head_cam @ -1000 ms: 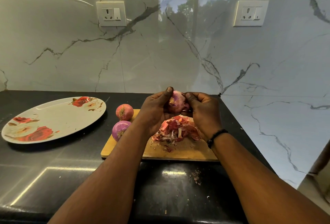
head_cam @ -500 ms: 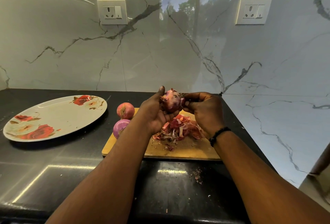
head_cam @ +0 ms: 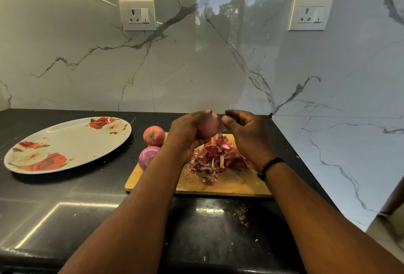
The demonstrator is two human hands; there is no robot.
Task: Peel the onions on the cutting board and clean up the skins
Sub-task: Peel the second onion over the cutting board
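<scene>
A person's left hand (head_cam: 188, 136) cups a pale pink onion (head_cam: 209, 127) above a wooden cutting board (head_cam: 231, 184) on a black counter (head_cam: 98, 197), the fingers and thumb closed around it in a firm grip. The right hand (head_cam: 247, 138) hangs just beside the onion, its fingers curled loosely inward and thumb near the onion's top; whether it pinches a scrap of skin cannot be told. A dark band (head_cam: 270, 167) circles the right wrist.

Below the hands, a heap of red and papery onion skins (head_cam: 218, 157) lies on the middle of the board, with small flakes scattered toward its near edge. Two more onions rest at the board's left end: a reddish onion (head_cam: 153, 135) at the far corner, and a purple onion (head_cam: 147, 157) nearer the camera, partly hidden by the left forearm. A few skin crumbs (head_cam: 241, 217) lie on the counter in front of the board.

To the left, well apart from the board, sits an oval plate (head_cam: 65, 149) printed with red roses. Two wall sockets (head_cam: 138, 15) are set in the marble-patterned wall behind.
</scene>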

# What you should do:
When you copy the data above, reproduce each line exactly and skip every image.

# Exercise answer:
head_cam @ -1000 ms: 
head_cam @ -500 ms: 
head_cam @ +0 ms: 
The demonstrator is two human hands; there is no robot.
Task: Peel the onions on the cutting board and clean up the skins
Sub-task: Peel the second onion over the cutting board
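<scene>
A person's left hand (head_cam: 188, 136) cups a pale pink onion (head_cam: 209, 127) above a wooden cutting board (head_cam: 231, 184) on a black counter (head_cam: 98, 197), the fingers and thumb closed around it in a firm grip. The right hand (head_cam: 247, 138) hangs just beside the onion, its fingers curled loosely inward and thumb near the onion's top; whether it pinches a scrap of skin cannot be told. A dark band (head_cam: 270, 167) circles the right wrist.

Below the hands, a heap of red and papery onion skins (head_cam: 218, 157) lies on the middle of the board, with small flakes scattered toward its near edge. Two more onions rest at the board's left end: a reddish onion (head_cam: 153, 135) at the far corner, and a purple onion (head_cam: 147, 157) nearer the camera, partly hidden by the left forearm. A few skin crumbs (head_cam: 241, 217) lie on the counter in front of the board.

To the left, well apart from the board, sits an oval plate (head_cam: 65, 149) printed with red roses. Two wall sockets (head_cam: 138, 15) are set in the marble-patterned wall behind.
</scene>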

No further answer will be given.